Your task =
Write out, word for word, the first line of the data below and every line after it through the one containing "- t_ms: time".

Supplied material =
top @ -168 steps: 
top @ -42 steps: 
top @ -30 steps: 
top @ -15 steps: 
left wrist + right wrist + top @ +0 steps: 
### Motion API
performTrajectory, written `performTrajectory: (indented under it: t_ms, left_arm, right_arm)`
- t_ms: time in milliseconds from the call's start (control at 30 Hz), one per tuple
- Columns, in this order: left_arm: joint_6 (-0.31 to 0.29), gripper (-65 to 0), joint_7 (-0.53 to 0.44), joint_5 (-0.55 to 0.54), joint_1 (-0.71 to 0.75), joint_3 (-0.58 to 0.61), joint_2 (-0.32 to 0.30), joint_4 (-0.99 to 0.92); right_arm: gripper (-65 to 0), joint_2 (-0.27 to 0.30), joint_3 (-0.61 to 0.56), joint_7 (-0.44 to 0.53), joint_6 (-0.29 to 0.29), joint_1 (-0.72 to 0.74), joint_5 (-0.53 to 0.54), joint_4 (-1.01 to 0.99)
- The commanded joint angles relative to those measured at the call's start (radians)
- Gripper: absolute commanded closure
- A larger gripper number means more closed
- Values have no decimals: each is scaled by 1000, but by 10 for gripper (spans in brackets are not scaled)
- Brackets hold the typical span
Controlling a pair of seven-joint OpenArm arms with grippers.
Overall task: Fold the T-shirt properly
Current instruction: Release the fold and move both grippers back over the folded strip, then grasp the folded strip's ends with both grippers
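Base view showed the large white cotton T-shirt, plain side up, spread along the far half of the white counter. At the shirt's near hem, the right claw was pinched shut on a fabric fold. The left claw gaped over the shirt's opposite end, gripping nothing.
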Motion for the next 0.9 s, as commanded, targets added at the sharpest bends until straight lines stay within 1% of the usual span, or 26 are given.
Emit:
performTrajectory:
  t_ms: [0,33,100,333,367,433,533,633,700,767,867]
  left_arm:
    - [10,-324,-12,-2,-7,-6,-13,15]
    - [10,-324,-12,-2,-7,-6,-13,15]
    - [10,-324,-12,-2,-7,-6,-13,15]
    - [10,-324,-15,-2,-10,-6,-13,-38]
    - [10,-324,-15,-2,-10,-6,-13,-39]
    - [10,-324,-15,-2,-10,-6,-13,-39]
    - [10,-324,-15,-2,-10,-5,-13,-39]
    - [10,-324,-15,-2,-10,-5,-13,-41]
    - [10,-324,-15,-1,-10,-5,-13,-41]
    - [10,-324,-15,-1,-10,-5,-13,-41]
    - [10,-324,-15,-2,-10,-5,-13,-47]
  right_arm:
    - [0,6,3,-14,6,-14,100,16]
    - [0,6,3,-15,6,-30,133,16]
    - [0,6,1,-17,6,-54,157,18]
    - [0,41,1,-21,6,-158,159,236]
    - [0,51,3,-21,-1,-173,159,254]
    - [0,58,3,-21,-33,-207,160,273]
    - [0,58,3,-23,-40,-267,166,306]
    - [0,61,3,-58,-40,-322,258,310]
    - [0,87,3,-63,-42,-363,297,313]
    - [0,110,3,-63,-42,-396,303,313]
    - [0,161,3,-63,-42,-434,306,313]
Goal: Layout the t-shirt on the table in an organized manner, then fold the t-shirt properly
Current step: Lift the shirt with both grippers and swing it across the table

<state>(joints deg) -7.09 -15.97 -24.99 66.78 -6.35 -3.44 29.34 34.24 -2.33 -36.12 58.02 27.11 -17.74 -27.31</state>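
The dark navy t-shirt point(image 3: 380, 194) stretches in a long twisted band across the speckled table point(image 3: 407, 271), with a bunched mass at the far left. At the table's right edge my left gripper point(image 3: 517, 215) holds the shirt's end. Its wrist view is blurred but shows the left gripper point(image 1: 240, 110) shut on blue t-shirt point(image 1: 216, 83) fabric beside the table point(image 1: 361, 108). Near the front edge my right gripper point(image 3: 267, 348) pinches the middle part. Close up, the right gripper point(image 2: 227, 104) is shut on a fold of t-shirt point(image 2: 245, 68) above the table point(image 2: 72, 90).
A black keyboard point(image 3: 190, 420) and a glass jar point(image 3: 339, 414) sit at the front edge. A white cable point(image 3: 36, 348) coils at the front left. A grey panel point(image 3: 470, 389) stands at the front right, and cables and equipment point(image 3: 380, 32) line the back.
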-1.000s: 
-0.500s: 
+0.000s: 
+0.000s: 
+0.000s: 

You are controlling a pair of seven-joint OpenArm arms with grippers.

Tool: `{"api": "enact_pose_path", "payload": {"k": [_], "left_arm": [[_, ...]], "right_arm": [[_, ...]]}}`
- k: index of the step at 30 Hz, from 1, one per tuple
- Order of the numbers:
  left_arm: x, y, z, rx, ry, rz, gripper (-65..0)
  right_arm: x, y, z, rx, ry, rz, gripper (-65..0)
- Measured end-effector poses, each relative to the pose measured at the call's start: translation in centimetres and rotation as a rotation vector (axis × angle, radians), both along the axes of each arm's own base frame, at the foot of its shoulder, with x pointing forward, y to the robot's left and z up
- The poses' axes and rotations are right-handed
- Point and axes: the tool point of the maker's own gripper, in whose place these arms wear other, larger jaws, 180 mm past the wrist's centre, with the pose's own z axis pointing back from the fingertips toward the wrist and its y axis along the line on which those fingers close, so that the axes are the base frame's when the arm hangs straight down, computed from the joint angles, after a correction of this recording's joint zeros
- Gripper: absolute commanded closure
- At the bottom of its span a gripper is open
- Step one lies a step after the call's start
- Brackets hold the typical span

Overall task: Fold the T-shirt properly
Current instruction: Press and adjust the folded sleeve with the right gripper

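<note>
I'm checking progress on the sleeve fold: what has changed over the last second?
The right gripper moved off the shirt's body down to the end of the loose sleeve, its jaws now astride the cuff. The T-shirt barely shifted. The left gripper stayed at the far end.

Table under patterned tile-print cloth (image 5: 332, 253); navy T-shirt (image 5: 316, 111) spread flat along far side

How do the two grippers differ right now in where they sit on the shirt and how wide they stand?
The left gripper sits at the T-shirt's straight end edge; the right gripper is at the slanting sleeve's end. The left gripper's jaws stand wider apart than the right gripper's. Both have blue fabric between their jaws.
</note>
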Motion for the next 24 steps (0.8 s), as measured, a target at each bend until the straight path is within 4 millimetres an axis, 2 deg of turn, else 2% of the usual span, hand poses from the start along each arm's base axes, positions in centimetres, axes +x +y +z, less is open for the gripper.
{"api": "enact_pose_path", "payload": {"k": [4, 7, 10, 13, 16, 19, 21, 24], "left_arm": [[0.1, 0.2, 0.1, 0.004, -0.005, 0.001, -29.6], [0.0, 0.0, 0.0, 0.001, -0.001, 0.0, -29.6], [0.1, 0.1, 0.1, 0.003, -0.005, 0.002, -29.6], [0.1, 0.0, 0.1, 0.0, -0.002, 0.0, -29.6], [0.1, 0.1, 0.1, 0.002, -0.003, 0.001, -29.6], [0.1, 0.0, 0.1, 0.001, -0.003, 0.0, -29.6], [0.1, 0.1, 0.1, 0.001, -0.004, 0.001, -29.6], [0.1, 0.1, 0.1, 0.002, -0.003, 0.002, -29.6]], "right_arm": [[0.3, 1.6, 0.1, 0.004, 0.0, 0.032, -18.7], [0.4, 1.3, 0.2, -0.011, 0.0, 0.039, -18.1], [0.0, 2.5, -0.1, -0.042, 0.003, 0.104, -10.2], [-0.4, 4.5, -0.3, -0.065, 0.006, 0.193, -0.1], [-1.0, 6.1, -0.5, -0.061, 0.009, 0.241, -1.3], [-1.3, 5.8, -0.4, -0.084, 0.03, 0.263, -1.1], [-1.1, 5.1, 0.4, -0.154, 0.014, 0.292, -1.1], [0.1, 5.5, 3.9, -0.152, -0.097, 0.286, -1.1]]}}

Your response =
top @ -168 steps: 
top @ -42 steps: 
top @ -30 steps: 
top @ -15 steps: 
left wrist + right wrist + top @ +0 steps: 
### Motion API
performTrajectory, written `performTrajectory: (indented under it: t_ms, left_arm, right_arm)`
- t_ms: time in milliseconds from the call's start (control at 30 Hz), one per tuple

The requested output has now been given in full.